Dominika Ostałowska ma za sobą trudny czas! Po tym jak aktorka zniknęła z "M jak miłość" nie pojawiała się w telewizji, ale wciąż grała w teatrze. Zawsze bardzo dużo pracowała, bo tylko wtedy czuła się dobrze. Niestety z jej zdrowiem różnie bywało. Chorowała i dlatego sporo przytyła, a bywały i takie momenty, że korzystała z pomocy psychologa i chodziła na terapię. Teraz gwiazda "M jak miłość" nie wstydzi się głośno mówić o tym, co jej dolegało.

"M jak miłość" po wakacjach 2018 nowe odcinki od poniedziałku, 27.08.2018, o godz. 20.50 w TVP2

Gdy pięć lat temu twarz Dominiki Ostałowskiej znacznie się zmieniła, krążyły plotki, że serialowa Marta z "M jak miłość" przeszła operację plastyczną. Prawda okazała się jednak zupełnie inna. Aktorka zapewniła, że nigdy nie ingerowała w swój wygląd, a przytyła kilka kilogramów ze względu na chorobę. Walczyła też z niedoczynnością tarczycy. To dlatego jej twarz zrobiła sie opuchnięta.

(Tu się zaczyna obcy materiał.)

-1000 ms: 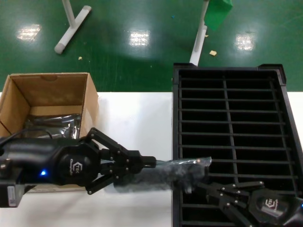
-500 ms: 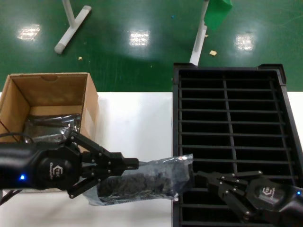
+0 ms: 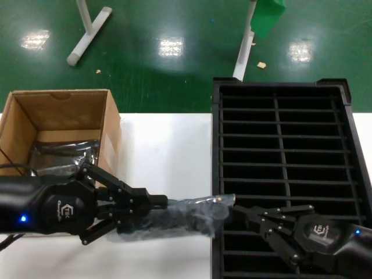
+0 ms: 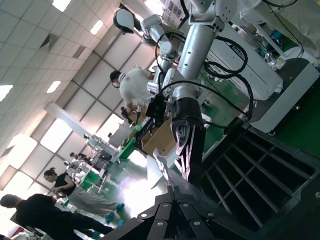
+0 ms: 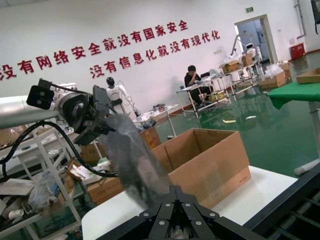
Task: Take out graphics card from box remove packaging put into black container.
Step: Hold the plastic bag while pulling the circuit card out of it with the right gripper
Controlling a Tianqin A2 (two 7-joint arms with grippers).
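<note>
Two grippers on the packaging (image 3: 192, 215): left gripper (image 3: 160, 203) clamps one end, right gripper (image 3: 239, 212) has closed in onto the other. Bag drawn flatter than before, graphics card inside; stripping looks imminent.

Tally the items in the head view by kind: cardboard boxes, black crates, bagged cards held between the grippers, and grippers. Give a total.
Cardboard box: 1
Black container: 1
Bagged graphics card held between the grippers: 1
Grippers: 2, left gripper and right gripper
Total: 5
</note>
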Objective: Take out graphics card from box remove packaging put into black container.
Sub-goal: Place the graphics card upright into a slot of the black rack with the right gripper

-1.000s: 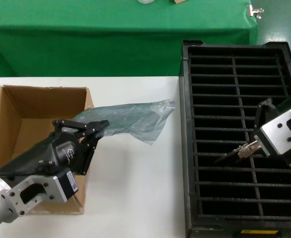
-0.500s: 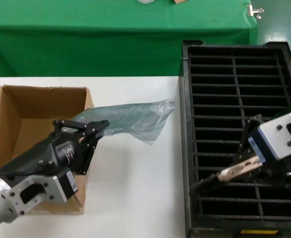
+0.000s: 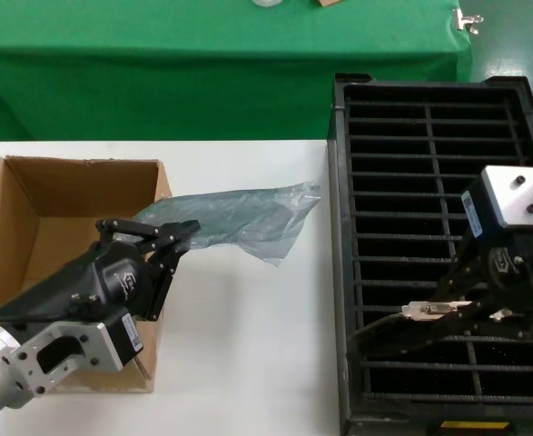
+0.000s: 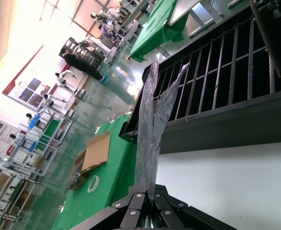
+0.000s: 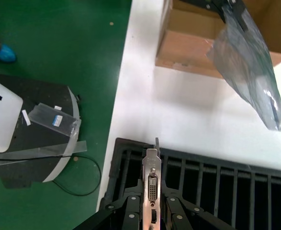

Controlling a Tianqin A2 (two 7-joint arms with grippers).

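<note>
Placement was the step I had in hand: the card was out of its bag and over the crate, and only the setting-down seemed left. My right gripper [image 3: 434, 313] hung low over the near rows of the black crate [image 3: 339, 272], fingers pressed together on the graphics card [image 3: 402, 320]. From the right wrist camera I saw the card's silver bracket [image 5: 152, 179] standing on edge between the two fingers, its port facing the lens, the crate's near wall just beyond it. In the head view the card stuck out sideways from the gripper toward the crate's left wall, lying roughly along the ribs. Whether its lower edge already touched a rib I could not tell.

By my reckoning, the next move called for lining the board up with one narrow slot, then a straight descent, and letting go only once it sat between two ribs. A skewed card would probably catch on a rib.

Well off to that gripper's left, across the white table [image 3: 248, 363], my left gripper [image 3: 171, 238] stayed out of the work, held above the cardboard box [image 3: 30, 227] at its right wall. Its fingers were pinched on one end of the empty plastic bag [image 3: 239, 216], which trailed away from it toward the crate; in the left wrist camera the bag [image 4: 152, 134] rose out of the closed fingertips.

Beyond everything lay the green cloth [image 3: 157, 73].
</note>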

W najnowszym wywiadzie Dominika Ostałowska przyznała się też, że chodziła na psychoterapię. - Korzystałam z takiej terapii i uważam, że to fantastyczne rozwiązanie. Poznając siebie możemy być lepsi dla innych. A co może być cenniejsze w życiu? Sądzę, że jeżeli ludzie wiedzieliby więcej o swych emocjach, motywacjach i lękach, to świat byłby szczęśliwszy - powiedziała tygodnikowi "Na żywo".

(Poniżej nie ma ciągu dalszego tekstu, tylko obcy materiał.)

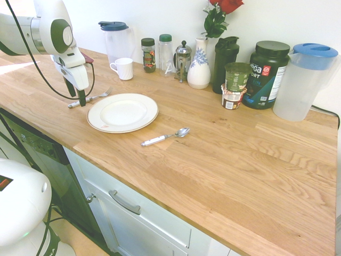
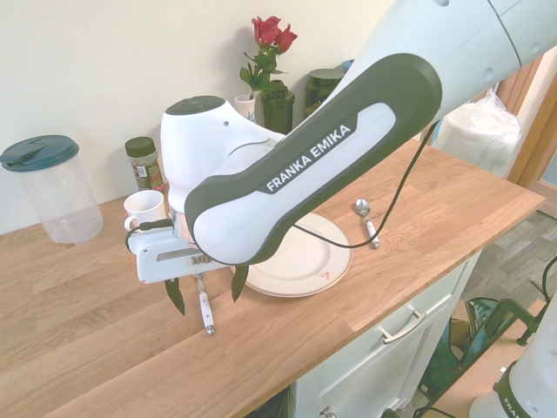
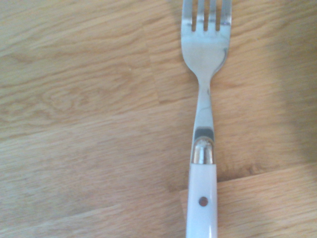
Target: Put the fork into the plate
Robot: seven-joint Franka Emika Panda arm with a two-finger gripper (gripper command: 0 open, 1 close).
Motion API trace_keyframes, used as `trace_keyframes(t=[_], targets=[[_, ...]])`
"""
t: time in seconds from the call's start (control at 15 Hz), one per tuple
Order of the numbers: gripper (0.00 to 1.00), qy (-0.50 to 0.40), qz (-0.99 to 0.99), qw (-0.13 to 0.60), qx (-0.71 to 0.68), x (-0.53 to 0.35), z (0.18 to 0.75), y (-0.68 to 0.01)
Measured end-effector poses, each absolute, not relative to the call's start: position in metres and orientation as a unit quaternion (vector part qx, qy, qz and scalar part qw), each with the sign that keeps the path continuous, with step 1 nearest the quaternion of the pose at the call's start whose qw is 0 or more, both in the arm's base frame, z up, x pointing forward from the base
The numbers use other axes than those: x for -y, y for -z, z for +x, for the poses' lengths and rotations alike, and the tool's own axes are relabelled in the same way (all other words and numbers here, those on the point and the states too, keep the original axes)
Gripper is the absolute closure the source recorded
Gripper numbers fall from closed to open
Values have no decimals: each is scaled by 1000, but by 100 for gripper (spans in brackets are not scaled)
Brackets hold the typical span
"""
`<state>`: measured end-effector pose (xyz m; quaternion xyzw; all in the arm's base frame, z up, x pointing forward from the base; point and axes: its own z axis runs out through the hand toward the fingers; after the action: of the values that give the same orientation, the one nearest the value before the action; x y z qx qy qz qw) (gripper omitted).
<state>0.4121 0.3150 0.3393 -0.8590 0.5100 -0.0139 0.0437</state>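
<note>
Slim white-handled, steel-tined fork (image 3: 204, 148) on woodgrain countertop (image 3: 89, 124)

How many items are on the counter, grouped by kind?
Cutlery: 2, the fork and the spoon
Plate: 1
Mug: 1
Pitchers: 2
Vase: 1
Jars, bottles and tubs: 7
Total: 14

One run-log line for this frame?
phase: pre-grasp | gripper: open, straddling fork | fork: on counter | plate: empty
</note>
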Motion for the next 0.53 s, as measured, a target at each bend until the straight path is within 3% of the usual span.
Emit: trace_keyframes(t=[0.53], targets=[[100, 13, -855, 53, -515, -323, 406, -328]])
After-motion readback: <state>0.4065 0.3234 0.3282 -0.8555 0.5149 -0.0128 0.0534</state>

Obecnie gwiazda "M jak miłość" znów ma sporo zajęć zawodowych. Dołączyła do obsady 12 sezonu "Przyjaciółek" gdzie gra prawniczkę związaną z postacią Anki (Magdalena Stużyńska). Poza tym w nowych odcinkach "M jak miłość" po wakacjach 2018 jako Marta znów pojawi się w Grabinie. Co prawda tylko na trochę, bo przyjedzie na ślub Marysi (Małgorzata Pieńkowska) i Artura (Robert Moskwa).